Activity
In the entries that follow, the line with "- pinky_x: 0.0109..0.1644" opens the range and the line with "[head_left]" closes it; repeat that range exactly, both lines included.

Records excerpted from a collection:
* * * * *

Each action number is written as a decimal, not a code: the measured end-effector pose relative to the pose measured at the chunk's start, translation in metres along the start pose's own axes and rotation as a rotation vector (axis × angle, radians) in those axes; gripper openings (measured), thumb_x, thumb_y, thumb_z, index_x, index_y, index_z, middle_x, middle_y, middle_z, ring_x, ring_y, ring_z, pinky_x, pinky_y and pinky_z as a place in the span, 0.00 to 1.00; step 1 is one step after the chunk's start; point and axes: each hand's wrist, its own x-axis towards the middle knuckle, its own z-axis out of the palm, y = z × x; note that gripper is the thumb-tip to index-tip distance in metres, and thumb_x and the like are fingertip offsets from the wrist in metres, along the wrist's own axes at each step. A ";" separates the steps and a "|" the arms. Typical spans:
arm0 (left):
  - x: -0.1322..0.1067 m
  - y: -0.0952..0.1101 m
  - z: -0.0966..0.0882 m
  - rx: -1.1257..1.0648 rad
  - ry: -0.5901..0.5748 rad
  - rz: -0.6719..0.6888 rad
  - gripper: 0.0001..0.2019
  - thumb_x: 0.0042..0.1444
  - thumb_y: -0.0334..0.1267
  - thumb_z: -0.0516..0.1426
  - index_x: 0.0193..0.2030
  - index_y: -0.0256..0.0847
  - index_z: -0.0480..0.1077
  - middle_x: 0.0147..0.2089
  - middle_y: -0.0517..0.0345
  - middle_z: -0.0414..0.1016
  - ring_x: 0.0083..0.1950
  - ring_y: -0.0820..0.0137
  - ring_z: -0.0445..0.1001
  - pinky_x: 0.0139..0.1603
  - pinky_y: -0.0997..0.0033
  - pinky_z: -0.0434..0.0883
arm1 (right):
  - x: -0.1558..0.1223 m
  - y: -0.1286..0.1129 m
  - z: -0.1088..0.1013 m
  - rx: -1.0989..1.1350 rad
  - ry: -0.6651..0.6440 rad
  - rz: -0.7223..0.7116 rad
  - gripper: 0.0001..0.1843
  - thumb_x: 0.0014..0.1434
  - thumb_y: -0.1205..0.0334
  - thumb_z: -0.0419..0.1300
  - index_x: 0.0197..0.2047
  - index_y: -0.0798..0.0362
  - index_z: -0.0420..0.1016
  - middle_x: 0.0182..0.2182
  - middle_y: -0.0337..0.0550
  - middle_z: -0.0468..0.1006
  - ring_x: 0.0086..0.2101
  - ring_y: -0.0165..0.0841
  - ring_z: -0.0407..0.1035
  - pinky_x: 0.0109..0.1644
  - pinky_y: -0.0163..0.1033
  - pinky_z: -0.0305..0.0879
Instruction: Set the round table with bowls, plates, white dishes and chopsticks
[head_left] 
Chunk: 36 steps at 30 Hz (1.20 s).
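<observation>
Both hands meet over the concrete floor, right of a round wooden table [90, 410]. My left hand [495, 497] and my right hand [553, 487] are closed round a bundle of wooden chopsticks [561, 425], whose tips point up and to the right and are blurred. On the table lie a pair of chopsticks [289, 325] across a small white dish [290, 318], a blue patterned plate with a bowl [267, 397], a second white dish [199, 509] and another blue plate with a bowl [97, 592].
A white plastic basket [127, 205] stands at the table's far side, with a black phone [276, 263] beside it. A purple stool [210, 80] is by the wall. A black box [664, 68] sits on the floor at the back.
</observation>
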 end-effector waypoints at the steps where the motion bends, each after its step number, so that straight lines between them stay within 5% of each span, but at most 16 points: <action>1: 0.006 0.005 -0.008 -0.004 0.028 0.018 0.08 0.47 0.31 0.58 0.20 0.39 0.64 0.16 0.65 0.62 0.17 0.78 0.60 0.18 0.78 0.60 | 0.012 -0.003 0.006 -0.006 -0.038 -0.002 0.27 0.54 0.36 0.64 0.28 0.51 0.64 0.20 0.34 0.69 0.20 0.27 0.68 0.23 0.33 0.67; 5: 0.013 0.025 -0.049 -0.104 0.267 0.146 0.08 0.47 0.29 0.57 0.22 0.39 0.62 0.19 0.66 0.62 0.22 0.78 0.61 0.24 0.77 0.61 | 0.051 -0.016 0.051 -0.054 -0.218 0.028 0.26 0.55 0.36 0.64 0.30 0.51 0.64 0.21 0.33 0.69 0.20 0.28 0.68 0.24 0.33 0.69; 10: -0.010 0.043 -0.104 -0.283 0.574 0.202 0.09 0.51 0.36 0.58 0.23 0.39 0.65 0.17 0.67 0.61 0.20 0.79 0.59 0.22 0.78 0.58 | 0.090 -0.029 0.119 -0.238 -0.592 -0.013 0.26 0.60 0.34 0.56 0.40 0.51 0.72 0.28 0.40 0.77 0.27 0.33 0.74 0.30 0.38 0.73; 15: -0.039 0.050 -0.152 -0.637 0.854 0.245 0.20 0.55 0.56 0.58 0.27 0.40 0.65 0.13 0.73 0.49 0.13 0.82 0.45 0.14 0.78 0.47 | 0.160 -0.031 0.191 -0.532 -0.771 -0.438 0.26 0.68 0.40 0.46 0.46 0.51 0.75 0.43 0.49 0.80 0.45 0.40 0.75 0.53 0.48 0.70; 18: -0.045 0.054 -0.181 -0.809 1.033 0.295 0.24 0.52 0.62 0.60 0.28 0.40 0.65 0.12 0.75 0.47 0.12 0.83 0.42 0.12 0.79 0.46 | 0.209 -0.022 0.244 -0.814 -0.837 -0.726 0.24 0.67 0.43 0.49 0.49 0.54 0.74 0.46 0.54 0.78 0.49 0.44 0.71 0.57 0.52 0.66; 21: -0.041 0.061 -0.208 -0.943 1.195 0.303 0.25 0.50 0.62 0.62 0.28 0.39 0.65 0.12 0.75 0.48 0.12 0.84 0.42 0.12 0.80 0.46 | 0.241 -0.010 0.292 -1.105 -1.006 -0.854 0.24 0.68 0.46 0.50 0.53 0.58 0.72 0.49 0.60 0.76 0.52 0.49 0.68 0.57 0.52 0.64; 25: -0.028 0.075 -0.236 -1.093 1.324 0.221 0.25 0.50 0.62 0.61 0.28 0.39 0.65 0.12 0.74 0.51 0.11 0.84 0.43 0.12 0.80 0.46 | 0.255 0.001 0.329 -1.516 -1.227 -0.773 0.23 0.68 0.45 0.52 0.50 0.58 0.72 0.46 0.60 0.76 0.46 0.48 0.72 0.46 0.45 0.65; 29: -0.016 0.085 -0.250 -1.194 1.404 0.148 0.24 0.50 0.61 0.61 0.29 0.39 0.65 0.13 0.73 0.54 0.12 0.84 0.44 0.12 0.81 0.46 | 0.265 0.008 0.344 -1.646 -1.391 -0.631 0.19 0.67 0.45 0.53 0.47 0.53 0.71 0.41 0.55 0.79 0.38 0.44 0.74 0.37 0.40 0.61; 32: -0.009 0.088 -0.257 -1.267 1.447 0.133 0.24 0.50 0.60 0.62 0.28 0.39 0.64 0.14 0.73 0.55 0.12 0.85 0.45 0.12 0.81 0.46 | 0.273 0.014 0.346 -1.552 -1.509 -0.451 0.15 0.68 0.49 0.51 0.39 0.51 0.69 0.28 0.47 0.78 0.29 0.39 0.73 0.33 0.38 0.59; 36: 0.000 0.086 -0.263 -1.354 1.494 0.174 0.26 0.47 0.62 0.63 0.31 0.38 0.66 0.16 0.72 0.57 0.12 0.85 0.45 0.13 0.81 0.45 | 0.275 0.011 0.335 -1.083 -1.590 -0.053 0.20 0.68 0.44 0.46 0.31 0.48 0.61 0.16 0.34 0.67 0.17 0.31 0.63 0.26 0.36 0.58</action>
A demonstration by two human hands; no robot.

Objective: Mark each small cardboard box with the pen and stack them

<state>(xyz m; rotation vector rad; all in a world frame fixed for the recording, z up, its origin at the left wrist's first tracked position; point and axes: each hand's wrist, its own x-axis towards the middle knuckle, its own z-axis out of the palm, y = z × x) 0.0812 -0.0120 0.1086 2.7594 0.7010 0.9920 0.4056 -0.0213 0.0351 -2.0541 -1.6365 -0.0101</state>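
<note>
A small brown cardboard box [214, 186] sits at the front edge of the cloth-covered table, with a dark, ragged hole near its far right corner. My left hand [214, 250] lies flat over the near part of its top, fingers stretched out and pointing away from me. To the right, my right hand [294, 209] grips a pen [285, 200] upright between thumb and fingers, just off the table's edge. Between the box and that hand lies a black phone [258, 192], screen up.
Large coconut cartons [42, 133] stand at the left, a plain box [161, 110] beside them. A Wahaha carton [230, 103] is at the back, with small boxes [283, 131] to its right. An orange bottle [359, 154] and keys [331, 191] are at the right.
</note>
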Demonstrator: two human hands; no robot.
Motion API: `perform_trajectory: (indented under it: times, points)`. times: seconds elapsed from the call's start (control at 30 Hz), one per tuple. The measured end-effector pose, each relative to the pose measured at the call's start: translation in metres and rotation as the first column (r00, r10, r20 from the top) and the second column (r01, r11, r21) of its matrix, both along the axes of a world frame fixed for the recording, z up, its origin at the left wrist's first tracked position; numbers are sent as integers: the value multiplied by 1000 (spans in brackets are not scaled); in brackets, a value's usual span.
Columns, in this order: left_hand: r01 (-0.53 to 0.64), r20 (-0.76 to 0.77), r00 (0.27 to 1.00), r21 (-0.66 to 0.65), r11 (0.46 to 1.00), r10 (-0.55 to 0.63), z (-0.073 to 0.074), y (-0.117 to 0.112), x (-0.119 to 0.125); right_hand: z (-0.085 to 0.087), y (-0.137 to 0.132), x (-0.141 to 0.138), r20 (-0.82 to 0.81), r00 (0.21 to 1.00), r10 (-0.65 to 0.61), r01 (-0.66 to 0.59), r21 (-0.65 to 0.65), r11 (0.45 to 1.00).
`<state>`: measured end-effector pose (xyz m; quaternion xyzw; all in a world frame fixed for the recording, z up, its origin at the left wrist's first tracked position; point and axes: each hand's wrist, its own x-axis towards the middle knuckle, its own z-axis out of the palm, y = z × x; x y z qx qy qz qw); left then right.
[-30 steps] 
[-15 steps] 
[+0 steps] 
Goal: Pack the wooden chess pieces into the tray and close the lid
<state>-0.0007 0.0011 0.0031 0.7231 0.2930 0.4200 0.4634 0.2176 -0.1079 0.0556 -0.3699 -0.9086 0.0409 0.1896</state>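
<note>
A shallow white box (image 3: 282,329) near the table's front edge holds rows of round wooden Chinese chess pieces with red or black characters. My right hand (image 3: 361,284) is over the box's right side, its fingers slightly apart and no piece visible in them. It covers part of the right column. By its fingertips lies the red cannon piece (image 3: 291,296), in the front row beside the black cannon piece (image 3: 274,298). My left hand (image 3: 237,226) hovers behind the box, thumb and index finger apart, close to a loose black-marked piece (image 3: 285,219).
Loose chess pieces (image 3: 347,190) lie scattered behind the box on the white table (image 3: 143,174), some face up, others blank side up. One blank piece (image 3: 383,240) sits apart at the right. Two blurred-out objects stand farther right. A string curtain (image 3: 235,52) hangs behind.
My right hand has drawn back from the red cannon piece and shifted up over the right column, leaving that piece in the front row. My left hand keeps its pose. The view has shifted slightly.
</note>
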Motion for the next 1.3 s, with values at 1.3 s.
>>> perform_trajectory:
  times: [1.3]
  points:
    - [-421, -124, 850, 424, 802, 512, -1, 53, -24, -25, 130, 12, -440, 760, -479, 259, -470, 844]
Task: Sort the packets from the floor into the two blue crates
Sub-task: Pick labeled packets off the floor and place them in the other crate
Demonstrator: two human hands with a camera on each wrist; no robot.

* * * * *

Response
  - pinky_x: 0.0109..0.1644
  - pinky_y: -0.0163..0.1033
  - pinky_z: -0.0305..0.0879
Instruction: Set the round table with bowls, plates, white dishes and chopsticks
[head_left] 

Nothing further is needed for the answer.